Source material:

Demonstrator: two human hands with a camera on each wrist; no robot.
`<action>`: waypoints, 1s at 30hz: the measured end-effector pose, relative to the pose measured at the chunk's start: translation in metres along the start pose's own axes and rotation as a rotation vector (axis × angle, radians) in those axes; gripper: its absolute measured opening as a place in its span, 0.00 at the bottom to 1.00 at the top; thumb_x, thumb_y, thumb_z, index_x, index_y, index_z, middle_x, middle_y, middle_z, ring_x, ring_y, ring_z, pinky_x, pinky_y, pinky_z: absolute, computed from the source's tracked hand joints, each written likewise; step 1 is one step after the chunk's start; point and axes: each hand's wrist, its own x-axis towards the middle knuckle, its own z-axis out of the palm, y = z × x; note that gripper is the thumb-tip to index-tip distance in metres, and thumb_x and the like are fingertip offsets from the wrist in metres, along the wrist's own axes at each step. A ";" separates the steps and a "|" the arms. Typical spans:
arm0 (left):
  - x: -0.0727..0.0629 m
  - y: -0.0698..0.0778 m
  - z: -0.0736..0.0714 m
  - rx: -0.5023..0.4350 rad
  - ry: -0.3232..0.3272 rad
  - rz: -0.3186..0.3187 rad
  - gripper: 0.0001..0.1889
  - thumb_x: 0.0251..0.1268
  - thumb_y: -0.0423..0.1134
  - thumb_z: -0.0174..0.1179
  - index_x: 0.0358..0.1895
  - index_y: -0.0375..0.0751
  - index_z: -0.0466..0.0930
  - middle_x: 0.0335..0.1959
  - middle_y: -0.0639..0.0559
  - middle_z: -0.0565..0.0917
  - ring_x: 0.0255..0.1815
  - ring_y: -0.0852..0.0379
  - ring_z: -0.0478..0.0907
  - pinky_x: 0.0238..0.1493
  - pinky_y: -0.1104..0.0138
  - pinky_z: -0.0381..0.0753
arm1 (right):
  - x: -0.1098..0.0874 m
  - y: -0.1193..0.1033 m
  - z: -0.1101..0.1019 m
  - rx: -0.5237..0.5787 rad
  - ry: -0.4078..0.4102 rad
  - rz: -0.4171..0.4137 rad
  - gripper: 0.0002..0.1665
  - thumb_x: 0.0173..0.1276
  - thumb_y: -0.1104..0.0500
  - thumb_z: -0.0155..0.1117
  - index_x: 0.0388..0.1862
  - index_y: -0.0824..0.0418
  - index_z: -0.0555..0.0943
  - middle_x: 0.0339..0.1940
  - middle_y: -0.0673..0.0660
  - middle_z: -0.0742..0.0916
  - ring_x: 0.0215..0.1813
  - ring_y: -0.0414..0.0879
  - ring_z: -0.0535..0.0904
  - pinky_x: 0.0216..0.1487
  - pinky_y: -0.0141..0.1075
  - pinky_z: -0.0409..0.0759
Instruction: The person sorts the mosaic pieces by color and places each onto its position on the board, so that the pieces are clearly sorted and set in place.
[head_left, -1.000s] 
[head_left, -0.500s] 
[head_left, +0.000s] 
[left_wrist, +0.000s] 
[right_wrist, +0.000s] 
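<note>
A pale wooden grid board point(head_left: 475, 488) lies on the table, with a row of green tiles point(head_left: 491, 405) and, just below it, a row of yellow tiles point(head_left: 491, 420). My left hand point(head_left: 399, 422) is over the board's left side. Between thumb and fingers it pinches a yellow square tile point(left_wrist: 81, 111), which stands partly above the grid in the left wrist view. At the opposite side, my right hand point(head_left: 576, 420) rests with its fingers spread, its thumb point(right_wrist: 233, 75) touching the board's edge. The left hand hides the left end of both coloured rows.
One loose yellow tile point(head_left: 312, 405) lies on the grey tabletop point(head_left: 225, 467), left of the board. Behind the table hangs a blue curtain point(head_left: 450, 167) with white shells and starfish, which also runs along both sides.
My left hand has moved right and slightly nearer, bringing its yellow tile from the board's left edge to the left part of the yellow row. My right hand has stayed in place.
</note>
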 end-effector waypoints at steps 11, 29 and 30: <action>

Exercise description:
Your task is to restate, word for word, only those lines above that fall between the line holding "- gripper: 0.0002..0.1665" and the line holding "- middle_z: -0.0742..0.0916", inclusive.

Task response:
  - gripper: 0.0002..0.1665
  - thumb_x: 0.0173..0.1276
  - thumb_y: -0.1104..0.0500
  - thumb_z: -0.0155..0.1117
  - index_x: 0.0388..0.1862
  - index_y: -0.0824..0.0418
  - index_z: -0.0555..0.0943
  - middle_x: 0.0339..0.1940
  - middle_y: -0.0673..0.0660
  - middle_z: -0.0742..0.0916

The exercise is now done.